ASSIGNED TASK: Copy each line of the data beneath in which the word "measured" appears.

DATASET EXCERPT:
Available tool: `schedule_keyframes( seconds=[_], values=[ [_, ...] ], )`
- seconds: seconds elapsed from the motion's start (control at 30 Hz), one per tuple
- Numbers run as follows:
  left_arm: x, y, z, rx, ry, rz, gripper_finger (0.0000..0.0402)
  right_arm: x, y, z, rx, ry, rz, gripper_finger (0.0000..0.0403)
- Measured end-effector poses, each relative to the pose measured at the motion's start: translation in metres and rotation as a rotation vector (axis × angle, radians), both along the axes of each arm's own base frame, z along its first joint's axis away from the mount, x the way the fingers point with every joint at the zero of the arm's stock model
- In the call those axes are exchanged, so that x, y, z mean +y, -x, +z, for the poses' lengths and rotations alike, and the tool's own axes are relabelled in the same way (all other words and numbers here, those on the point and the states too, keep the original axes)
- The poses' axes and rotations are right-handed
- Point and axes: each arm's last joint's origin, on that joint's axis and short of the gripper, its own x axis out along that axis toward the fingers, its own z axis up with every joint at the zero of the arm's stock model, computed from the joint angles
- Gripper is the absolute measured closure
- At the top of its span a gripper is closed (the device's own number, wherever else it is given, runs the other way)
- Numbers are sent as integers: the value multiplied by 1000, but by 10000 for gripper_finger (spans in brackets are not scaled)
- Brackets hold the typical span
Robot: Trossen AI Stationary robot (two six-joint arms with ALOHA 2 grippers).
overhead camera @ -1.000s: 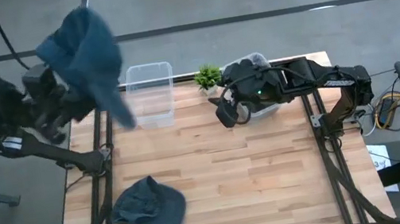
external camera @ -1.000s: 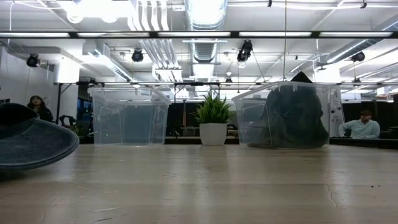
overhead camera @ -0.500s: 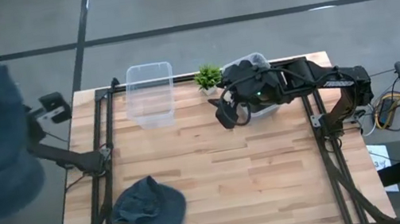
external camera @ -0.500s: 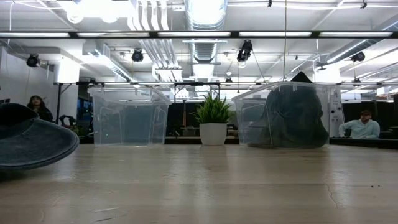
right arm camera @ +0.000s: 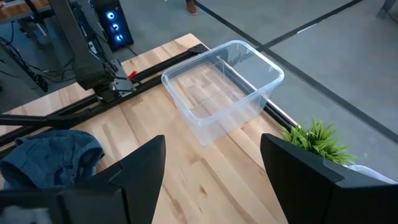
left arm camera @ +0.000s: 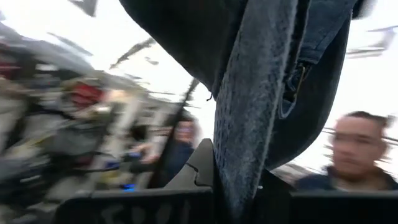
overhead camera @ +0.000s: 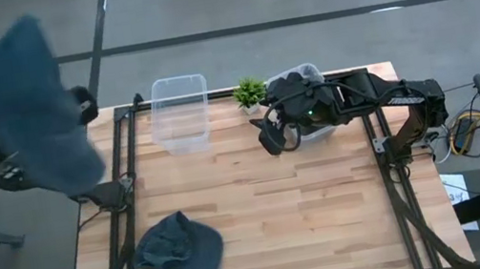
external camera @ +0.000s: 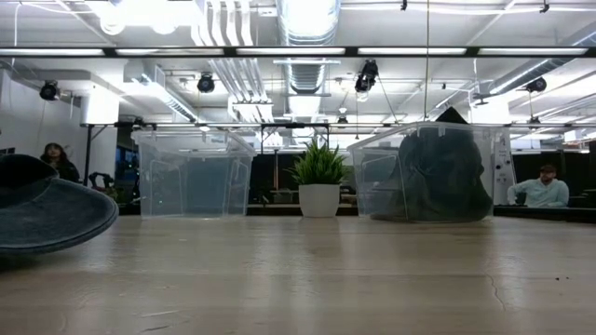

RESPONSE AREA:
- Measured end-effector poses, each relative to the pose measured at the motion's start: translation in metres and rotation as a rotation vector (axis × angle, radians), both along the axes of each arm's own base frame, z along its first joint's axis away from the mount, x the way the fingers point with every joint at the zero of the arm's stock model
- Gripper is the absolute measured closure

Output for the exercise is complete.